# Exercise data
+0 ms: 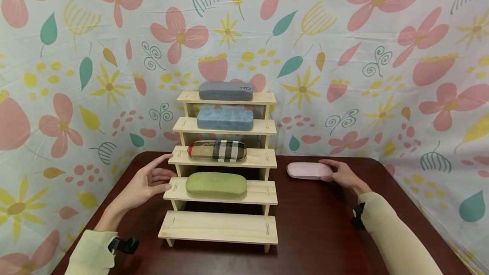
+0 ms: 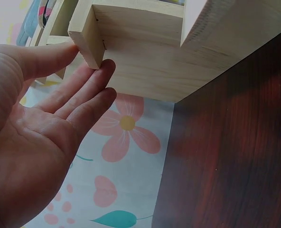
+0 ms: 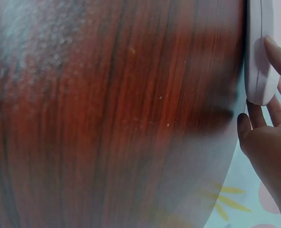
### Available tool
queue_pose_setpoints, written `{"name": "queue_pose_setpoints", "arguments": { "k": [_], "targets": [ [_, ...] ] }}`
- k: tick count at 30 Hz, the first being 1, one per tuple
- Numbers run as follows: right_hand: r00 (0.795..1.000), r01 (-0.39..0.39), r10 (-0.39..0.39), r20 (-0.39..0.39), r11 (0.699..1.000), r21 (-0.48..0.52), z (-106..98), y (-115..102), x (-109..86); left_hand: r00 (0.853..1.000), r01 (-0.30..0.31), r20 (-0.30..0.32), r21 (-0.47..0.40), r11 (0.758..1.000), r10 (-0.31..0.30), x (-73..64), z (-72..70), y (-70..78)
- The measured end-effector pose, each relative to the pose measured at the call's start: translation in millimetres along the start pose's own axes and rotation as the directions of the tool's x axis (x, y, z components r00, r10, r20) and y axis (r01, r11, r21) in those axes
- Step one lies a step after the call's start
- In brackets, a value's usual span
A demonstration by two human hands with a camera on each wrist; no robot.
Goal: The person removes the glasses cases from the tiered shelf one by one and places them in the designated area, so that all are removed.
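A pale pink glasses case [image 1: 309, 170] lies on the dark table to the right of a stepped wooden stand [image 1: 217, 226]. My right hand [image 1: 344, 176] grips its right end; in the right wrist view the thumb lies on one side of the case [image 3: 257, 57] and fingers reach around its end. At the stand's left side, my left hand [image 1: 139, 183] has its fingers extended, fingertips right at the ends of the middle shelves. In the left wrist view, the thumb and fingertips meet the end of a shelf [image 2: 86, 38].
On the stand's upper shelves sit a grey glasses case [image 1: 225, 91], a marbled blue one [image 1: 225, 119], a plaid one [image 1: 217, 151] and a green one [image 1: 216, 183]. The lowest step is bare wood. A floral cloth [image 1: 324, 33] hangs behind the table [image 1: 317, 232].
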State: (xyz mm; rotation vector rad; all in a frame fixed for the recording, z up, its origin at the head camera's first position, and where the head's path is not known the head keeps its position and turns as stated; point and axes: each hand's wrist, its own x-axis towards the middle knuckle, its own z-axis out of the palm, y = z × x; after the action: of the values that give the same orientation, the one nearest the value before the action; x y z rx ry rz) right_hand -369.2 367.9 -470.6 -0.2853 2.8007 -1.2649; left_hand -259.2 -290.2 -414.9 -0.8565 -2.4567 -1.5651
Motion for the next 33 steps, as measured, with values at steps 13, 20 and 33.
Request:
{"name": "queue_pose_setpoints", "arguments": {
  "k": [13, 20, 33],
  "targets": [
    [1.0, 0.028, -0.028, -0.01, 0.999, -0.031, 0.2, -3.3, -0.2, 1.0, 0.022, -0.005, 0.01, 1.0, -0.022, -0.6, -1.3, 1.1],
    [0.999, 0.034, -0.033, 0.014, 0.998, -0.046, -1.8, -2.7, -3.0, 0.999, 0.035, -0.002, -0.002, 0.999, -0.035, -1.7, -0.1, -1.8],
    [0.997, 0.074, -0.074, 0.011, 0.995, -0.06, -18.9, -16.9, -11.9, 0.999, 0.032, -0.006, 0.022, 0.999, -0.032, -0.8, 0.5, 1.7]
  ]
}}
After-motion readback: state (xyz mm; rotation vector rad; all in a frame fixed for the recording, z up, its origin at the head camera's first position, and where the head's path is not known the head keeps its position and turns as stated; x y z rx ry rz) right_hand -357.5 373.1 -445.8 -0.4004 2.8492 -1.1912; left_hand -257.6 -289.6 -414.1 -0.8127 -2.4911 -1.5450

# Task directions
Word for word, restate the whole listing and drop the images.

# Expected answer
+0 ms: 
+0 ms: 
+0 ms: 
### Available tool
queue_pose_setpoints, written `{"name": "queue_pose_setpoints", "arguments": { "k": [_], "targets": [ [_, ...] ] }}`
- k: tick count at 30 Hz, the first being 1, one per tuple
- Numbers run as follows: right_hand: r00 (0.795..1.000), r01 (-0.39..0.39), r10 (-0.39..0.39), r20 (-0.39..0.39), r11 (0.699..1.000), r21 (-0.48..0.52), z (-106..98), y (-115..102), x (-109..86); left_hand: r00 (0.853..1.000), r01 (-0.30..0.31), r20 (-0.30..0.32), r21 (-0.47..0.40), r11 (0.758..1.000), r10 (-0.31..0.30), x (-73..64), z (-72..70), y (-70..78)
- The measured end-effector pose, each relative to the pose measured at the call's start: translation in millimetres along the start pose's own axes and rotation as the directions of the tool's x axis (x, y, z components r00, r10, r20) and y axis (r01, r11, r21) in those axes
- Step one lies a step after the call's start
- In brackets, a value's usual span
A demonstration by two human hands with a camera on each wrist; no robot.
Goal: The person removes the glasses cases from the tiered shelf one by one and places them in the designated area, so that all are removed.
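A pale pink glasses case [image 1: 309, 170] lies on the dark table to the right of a stepped wooden stand [image 1: 217, 226]. My right hand [image 1: 344, 176] grips its right end; in the right wrist view the thumb lies on one side of the case [image 3: 257, 57] and fingers reach around its end. At the stand's left side, my left hand [image 1: 139, 183] has its fingers extended, fingertips right at the ends of the middle shelves. In the left wrist view, the thumb and fingertips meet the end of a shelf [image 2: 86, 38].
On the stand's upper shelves sit a grey glasses case [image 1: 225, 91], a marbled blue one [image 1: 225, 119], a plaid one [image 1: 217, 151] and a green one [image 1: 216, 183]. The lowest step is bare wood. A floral cloth [image 1: 324, 33] hangs behind the table [image 1: 317, 232].
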State: (xyz mm; rotation vector rad; all in a frame fixed for the recording, z up, its origin at the head camera's first position, and where the head's path is not known the head keeps its position and turns as stated; point and axes: each hand's wrist, its own x-axis towards the middle knuckle, its own z-axis out of the palm, y = z × x; after the action: of the values that give the same orientation, the one nearest the value before the action; x y z rx ry rz) right_hand -369.2 367.9 -470.6 -0.2853 2.8007 -1.2649; left_hand -259.2 -290.2 -414.9 -0.8565 -2.4567 -1.5651
Motion for the next 33 steps, as measured, with values at steps 13, 20 and 33.
Request:
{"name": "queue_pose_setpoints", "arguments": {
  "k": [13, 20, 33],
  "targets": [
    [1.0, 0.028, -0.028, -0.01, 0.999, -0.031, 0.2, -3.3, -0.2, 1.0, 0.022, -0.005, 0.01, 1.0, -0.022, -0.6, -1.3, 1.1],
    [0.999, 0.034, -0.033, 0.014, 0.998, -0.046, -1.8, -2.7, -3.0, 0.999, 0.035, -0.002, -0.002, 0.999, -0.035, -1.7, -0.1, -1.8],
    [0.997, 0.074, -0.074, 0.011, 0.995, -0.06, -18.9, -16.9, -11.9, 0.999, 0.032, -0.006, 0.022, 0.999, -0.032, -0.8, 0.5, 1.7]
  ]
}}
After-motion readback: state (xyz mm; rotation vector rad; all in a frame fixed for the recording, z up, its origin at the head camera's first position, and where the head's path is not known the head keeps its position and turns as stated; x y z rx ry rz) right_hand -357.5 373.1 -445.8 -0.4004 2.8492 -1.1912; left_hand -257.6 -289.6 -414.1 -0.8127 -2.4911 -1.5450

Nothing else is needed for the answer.